§ **EXERCISE REQUIREMENTS**
Identify the lines in the data below that contain "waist" and give only how many there are.

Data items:
+---+

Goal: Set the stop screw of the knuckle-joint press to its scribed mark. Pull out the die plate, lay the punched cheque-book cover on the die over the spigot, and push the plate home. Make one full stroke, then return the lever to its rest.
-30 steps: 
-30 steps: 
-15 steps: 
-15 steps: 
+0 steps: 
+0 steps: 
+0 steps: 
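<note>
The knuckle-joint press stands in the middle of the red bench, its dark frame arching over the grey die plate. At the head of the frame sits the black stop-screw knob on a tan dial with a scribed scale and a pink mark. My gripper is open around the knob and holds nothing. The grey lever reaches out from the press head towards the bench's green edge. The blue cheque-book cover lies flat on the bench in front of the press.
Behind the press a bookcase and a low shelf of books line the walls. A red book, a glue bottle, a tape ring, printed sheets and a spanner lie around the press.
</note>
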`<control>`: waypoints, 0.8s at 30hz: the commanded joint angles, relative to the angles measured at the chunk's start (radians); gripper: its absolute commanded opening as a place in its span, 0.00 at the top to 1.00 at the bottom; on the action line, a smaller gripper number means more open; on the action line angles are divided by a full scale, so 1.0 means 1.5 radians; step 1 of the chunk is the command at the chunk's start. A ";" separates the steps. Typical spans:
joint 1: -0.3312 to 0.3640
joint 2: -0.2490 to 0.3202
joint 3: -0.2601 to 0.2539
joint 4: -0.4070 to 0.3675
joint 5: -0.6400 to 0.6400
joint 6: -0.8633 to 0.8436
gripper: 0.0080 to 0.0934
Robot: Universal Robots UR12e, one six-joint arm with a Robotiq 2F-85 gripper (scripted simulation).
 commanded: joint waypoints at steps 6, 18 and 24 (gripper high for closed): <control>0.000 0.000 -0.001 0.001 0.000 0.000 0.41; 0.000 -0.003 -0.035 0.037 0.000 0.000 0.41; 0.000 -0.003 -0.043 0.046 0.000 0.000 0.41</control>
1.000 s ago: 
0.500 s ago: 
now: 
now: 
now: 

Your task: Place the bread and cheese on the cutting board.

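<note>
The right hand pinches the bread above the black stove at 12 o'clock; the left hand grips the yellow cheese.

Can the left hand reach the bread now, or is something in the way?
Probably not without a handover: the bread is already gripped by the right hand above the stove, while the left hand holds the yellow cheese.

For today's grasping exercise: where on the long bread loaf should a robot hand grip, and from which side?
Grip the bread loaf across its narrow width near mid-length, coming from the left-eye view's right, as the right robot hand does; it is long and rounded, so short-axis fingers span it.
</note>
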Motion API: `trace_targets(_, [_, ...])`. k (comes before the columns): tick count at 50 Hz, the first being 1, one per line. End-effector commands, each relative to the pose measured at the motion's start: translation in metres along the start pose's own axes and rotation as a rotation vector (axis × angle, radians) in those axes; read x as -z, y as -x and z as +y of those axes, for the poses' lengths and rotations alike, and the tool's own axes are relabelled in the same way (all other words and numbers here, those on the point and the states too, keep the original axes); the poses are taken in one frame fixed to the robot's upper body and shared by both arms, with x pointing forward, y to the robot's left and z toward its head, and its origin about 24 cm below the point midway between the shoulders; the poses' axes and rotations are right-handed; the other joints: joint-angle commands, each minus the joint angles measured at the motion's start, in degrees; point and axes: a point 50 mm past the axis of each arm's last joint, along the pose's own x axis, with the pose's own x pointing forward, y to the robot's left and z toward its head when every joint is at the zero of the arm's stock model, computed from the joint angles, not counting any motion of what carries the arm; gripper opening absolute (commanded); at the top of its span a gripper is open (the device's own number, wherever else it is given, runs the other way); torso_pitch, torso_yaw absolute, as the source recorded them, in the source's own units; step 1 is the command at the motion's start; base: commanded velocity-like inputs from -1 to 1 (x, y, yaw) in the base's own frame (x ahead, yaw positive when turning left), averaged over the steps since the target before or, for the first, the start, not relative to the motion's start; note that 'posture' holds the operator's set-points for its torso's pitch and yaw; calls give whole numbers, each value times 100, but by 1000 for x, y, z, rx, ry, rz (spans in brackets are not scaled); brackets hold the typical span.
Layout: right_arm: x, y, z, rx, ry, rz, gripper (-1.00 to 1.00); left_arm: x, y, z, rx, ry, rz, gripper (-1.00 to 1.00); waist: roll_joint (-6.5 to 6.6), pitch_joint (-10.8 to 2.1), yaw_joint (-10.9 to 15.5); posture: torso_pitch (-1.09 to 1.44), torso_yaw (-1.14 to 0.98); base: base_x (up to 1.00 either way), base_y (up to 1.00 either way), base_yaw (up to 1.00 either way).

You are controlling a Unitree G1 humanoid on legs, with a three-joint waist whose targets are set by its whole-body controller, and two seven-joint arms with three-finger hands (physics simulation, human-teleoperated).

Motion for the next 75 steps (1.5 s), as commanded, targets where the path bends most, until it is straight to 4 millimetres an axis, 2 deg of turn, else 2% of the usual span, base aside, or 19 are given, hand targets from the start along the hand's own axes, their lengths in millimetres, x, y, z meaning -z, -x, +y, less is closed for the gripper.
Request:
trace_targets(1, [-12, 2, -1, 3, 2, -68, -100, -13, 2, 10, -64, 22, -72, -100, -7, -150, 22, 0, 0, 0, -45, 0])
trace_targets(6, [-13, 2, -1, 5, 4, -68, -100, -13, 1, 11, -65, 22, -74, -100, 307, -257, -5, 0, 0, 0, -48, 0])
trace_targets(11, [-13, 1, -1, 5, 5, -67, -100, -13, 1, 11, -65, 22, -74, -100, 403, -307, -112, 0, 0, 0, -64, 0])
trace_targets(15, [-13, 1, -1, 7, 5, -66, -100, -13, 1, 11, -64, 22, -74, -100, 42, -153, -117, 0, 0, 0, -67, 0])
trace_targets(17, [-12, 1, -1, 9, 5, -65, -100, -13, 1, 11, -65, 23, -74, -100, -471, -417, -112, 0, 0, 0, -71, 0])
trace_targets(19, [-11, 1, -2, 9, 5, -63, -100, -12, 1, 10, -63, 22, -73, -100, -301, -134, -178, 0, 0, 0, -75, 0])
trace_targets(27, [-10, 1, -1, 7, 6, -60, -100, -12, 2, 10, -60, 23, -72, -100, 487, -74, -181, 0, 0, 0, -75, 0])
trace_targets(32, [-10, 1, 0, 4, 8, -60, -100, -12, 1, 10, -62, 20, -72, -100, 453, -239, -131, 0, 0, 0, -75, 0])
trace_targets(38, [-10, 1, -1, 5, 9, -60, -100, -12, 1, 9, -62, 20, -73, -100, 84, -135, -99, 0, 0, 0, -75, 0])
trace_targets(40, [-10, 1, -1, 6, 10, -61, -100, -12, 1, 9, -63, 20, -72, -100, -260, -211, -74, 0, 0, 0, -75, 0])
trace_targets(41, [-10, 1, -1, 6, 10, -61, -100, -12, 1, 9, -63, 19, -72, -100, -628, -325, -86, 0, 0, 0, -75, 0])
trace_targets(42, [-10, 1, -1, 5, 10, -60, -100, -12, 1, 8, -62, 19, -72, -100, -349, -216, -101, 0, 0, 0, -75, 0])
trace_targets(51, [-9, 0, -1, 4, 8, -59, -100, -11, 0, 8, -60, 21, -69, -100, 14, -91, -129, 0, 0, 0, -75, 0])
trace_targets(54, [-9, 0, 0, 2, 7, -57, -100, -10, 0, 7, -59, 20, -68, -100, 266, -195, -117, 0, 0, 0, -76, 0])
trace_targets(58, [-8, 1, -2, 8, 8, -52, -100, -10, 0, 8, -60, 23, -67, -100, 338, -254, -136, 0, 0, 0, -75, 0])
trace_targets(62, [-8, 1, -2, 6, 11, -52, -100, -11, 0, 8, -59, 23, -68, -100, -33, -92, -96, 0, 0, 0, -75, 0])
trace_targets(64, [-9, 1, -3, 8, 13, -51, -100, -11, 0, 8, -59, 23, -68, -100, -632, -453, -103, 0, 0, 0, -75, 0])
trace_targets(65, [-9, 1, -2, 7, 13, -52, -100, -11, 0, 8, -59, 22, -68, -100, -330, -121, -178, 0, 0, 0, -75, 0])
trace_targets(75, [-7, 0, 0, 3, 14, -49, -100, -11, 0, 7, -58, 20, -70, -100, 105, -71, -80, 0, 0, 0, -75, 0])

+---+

§ **WRITTEN ANSWER**
2